Information shown section start

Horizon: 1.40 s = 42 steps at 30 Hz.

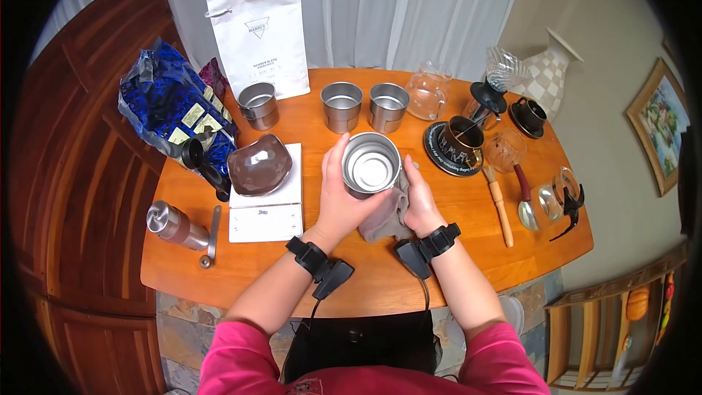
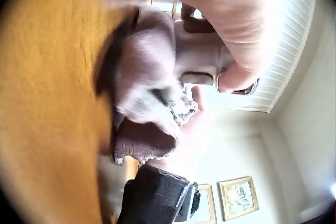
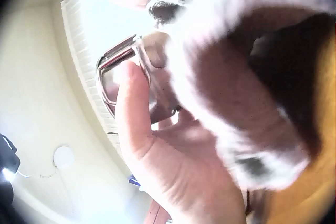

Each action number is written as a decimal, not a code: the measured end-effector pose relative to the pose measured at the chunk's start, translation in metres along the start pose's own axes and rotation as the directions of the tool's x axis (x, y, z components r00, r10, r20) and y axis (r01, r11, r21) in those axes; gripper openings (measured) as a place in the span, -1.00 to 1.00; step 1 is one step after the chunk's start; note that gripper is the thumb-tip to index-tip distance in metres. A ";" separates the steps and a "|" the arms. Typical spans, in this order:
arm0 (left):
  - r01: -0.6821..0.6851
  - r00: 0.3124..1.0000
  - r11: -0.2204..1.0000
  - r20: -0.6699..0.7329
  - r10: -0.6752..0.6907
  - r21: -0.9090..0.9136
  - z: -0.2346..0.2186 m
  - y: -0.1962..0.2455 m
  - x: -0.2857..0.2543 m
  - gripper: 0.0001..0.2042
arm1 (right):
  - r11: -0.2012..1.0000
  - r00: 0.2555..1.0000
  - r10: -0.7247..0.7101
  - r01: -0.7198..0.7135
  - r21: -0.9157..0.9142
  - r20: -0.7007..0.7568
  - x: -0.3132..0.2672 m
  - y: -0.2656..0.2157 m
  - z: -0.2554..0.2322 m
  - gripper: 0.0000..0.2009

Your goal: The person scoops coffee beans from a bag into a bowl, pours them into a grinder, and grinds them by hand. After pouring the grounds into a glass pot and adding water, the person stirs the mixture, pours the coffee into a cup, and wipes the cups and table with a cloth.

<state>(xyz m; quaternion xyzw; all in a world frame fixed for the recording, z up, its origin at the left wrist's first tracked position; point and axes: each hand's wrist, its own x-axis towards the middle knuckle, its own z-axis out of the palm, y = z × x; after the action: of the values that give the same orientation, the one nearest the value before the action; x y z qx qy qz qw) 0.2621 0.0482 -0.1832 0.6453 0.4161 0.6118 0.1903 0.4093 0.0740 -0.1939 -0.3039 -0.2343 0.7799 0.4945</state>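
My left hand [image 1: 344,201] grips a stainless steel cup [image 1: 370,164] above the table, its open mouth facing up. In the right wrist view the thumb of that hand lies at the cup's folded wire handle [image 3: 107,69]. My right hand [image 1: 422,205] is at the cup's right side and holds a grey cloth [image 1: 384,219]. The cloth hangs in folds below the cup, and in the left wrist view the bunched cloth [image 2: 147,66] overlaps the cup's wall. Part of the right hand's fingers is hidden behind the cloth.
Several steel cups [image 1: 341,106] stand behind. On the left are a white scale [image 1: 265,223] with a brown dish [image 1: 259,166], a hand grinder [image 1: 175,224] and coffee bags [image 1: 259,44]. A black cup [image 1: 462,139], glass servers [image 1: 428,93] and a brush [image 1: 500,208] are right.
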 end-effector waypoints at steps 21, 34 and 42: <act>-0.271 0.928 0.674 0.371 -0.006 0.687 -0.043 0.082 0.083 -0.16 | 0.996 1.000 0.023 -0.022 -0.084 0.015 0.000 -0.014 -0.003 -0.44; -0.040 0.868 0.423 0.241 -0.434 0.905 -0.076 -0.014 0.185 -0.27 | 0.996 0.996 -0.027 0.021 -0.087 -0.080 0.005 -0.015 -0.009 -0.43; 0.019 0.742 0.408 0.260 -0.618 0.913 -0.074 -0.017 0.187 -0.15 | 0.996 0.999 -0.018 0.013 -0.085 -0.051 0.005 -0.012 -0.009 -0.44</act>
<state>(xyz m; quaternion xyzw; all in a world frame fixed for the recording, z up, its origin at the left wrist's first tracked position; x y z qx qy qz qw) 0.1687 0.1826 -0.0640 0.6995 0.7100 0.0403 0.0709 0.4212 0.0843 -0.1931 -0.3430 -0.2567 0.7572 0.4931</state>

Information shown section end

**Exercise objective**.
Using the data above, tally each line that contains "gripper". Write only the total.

**Written reply**.
3